Copy the records below exactly.

Given entries
============================================================

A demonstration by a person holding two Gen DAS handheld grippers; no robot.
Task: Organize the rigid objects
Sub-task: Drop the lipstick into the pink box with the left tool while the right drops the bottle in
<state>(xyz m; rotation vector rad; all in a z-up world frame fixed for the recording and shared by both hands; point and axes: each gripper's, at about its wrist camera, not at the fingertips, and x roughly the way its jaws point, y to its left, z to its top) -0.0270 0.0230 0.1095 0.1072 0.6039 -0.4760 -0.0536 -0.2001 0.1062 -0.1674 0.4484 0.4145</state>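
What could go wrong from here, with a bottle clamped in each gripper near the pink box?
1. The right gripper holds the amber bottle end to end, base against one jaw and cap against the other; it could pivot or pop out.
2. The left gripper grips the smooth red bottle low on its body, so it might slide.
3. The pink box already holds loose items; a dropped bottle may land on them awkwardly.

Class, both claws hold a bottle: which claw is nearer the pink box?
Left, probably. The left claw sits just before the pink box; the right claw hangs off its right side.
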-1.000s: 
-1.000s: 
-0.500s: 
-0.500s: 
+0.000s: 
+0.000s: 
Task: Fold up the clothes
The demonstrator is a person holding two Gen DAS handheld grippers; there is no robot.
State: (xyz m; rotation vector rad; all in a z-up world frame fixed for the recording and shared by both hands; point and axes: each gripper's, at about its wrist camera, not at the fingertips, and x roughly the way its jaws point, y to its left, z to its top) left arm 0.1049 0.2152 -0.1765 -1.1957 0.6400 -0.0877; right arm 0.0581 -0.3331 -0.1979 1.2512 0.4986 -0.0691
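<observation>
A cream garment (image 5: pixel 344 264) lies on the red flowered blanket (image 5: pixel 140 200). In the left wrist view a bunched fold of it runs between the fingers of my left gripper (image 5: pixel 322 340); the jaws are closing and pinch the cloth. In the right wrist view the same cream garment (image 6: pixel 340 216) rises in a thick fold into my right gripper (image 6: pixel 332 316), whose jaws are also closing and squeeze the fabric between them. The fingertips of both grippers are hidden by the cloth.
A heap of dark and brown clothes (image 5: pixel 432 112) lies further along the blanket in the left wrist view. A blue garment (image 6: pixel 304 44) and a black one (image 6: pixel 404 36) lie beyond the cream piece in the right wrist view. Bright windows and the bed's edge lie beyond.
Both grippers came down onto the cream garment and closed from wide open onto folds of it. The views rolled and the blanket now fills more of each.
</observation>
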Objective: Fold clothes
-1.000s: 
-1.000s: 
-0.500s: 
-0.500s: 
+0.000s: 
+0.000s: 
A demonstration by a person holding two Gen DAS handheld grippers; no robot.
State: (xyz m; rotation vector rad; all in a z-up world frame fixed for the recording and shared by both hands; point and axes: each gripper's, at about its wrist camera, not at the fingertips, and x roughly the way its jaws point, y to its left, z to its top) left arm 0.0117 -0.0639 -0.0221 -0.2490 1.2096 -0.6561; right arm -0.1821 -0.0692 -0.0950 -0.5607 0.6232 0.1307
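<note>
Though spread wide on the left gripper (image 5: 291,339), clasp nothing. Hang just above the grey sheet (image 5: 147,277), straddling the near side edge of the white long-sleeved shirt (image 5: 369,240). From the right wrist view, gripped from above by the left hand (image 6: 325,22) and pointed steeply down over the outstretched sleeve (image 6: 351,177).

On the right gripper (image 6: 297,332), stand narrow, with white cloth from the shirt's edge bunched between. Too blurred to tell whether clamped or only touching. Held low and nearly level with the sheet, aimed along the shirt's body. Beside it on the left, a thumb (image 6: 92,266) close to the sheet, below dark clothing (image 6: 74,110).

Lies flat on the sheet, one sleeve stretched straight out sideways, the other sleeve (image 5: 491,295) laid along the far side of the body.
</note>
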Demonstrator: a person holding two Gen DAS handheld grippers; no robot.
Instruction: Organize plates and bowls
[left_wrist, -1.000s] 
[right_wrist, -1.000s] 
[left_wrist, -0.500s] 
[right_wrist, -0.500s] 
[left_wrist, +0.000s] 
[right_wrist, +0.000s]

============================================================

Result for this exercise
A demonstration by a person holding two Gen DAS handheld grippers; no robot.
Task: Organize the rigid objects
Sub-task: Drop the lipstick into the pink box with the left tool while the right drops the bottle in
<state>(xyz m; rotation vector rad; all in a z-up world frame fixed for the recording and shared by both hands; point and axes: each gripper's, at about its wrist camera, not at the fingertips, and x roughly the way its jaws point, y to its left, z to its top) -0.0270 0.0230 0.1095 0.1072 0.6039 -0.4760 -0.0536 -0.2001 0.1062 -0.1674 0.4484 0.4145</state>
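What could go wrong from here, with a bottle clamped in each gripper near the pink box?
1. The right gripper holds the amber bottle end to end, base against one jaw and cap against the other; it could pivot or pop out.
2. The left gripper grips the smooth red bottle low on its body, so it might slide.
3. The pink box already holds loose items; a dropped bottle may land on them awkwardly.

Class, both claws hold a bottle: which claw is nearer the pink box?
Left, probably. The left claw sits just before the pink box; the right claw hangs off its right side.
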-1.000s: 
-1.000s: 
-0.500s: 
-0.500s: 
+0.000s: 
+0.000s: 
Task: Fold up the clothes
The demonstrator is a person holding two Gen DAS handheld grippers; there is no robot.
State: (xyz m; rotation vector rad; all in a z-up world frame fixed for the recording and shared by both hands; point and axes: each gripper's, at about its wrist camera, not at the fingertips, and x roughly the way its jaws point, y to its left, z to its top) left arm 0.1049 0.2152 -0.1765 -1.1957 0.6400 -0.0877; right arm 0.0581 -0.3331 -0.1979 1.2512 0.4986 -0.0691
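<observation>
A cream garment (image 5: pixel 344 264) lies on the red flowered blanket (image 5: pixel 140 200). In the left wrist view a bunched fold of it runs between the fingers of my left gripper (image 5: pixel 322 340); the jaws are closing and pinch the cloth. In the right wrist view the same cream garment (image 6: pixel 340 216) rises in a thick fold into my right gripper (image 6: pixel 332 316), whose jaws are also closing and squeeze the fabric between them. The fingertips of both grippers are hidden by the cloth.
A heap of dark and brown clothes (image 5: pixel 432 112) lies further along the blanket in the left wrist view. A blue garment (image 6: pixel 304 44) and a black one (image 6: pixel 404 36) lie beyond the cream piece in the right wrist view. Bright windows and the bed's edge lie beyond.
Both grippers came down onto the cream garment and closed from wide open onto folds of it. The views rolled and the blanket now fills more of each.
</observation>
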Objective: Fold clothes
-1.000s: 
-1.000s: 
-0.500s: 
-0.500s: 
+0.000s: 
+0.000s: 
A demonstration by a person holding two Gen DAS handheld grippers; no robot.
State: (xyz m; rotation vector rad; all in a z-up world frame fixed for the recording and shared by both hands; point and axes: each gripper's, at about its wrist camera, not at the fingertips, and x roughly the way its jaws point, y to its left, z to its top) left arm 0.0117 -0.0639 -0.0221 -0.2490 1.2096 -0.6561; right arm -0.1821 -0.0692 -0.0950 -0.5607 0.6232 0.1307
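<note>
Though spread wide on the left gripper (image 5: 291,339), clasp nothing. Hang just above the grey sheet (image 5: 147,277), straddling the near side edge of the white long-sleeved shirt (image 5: 369,240). From the right wrist view, gripped from above by the left hand (image 6: 325,22) and pointed steeply down over the outstretched sleeve (image 6: 351,177).

On the right gripper (image 6: 297,332), stand narrow, with white cloth from the shirt's edge bunched between. Too blurred to tell whether clamped or only touching. Held low and nearly level with the sheet, aimed along the shirt's body. Beside it on the left, a thumb (image 6: 92,266) close to the sheet, below dark clothing (image 6: 74,110).

Lies flat on the sheet, one sleeve stretched straight out sideways, the other sleeve (image 5: 491,295) laid along the far side of the body.
</note>
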Demonstrator: a person holding two Gen DAS handheld grippers; no robot.
Instruction: Organize plates and bowls
[left_wrist, -1.000s] 
[right_wrist, -1.000s] 
[left_wrist, -0.500s] 
[right_wrist, -0.500s] 
[left_wrist, +0.000s] 
[right_wrist, +0.000s]

This output is complete.